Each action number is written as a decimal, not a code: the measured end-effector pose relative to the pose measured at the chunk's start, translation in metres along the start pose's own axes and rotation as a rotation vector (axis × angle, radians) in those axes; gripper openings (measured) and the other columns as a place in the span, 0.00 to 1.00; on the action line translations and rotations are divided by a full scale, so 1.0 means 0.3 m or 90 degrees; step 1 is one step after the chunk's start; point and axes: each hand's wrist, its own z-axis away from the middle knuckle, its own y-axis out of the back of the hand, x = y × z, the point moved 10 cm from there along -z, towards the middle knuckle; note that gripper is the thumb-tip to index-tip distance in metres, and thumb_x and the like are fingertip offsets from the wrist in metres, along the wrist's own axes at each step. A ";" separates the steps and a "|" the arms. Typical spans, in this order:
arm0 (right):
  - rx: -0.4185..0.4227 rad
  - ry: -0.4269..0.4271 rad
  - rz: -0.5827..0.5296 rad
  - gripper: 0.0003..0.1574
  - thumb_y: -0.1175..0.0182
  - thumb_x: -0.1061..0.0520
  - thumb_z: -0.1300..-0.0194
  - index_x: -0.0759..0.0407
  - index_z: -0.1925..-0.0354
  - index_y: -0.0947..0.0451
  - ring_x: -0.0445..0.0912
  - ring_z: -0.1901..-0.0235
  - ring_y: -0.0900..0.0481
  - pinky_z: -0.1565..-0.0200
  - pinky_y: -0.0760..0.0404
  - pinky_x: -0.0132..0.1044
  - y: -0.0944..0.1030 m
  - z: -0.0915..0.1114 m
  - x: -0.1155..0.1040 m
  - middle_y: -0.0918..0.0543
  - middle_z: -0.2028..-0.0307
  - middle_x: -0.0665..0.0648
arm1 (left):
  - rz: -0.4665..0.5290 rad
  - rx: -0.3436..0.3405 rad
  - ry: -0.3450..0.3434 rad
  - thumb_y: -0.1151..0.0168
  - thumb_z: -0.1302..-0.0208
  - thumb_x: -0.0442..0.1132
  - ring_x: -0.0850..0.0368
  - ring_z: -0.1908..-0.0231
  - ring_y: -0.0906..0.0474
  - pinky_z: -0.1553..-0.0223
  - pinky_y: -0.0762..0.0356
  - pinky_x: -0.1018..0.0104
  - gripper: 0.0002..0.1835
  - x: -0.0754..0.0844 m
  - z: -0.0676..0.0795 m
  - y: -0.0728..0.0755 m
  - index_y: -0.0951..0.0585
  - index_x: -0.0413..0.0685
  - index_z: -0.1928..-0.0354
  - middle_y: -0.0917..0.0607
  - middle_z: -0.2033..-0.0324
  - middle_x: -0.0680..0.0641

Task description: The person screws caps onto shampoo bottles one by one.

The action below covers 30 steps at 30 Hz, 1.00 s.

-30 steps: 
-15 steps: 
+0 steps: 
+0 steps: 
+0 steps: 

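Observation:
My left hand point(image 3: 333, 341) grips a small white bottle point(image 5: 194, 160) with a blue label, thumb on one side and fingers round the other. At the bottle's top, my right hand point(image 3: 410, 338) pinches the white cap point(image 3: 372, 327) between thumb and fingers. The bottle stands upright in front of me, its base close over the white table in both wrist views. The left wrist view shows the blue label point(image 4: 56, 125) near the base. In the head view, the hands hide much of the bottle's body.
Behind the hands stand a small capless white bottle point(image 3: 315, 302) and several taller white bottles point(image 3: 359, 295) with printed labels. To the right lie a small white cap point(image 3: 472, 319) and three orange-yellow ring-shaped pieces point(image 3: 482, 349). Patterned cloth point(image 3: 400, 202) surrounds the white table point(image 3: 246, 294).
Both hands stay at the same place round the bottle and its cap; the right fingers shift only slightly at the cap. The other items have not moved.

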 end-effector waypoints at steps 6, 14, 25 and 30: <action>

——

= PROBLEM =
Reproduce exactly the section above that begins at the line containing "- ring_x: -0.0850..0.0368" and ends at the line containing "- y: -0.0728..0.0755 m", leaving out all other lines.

= ANSWER =
  - ring_x: -0.0850..0.0368
  - ring_z: -0.1908..-0.0231
  - ring_y: -0.0906..0.0474
  - pinky_z: -0.1553..-0.0223
  - pinky_y: -0.0762..0.0356
  - pinky_x: -0.1018..0.0104
  - gripper: 0.0002..0.1835
  - x: -0.0754..0.0844 m
  - z: -0.0676..0.0795 m
  - y: -0.0728..0.0755 m

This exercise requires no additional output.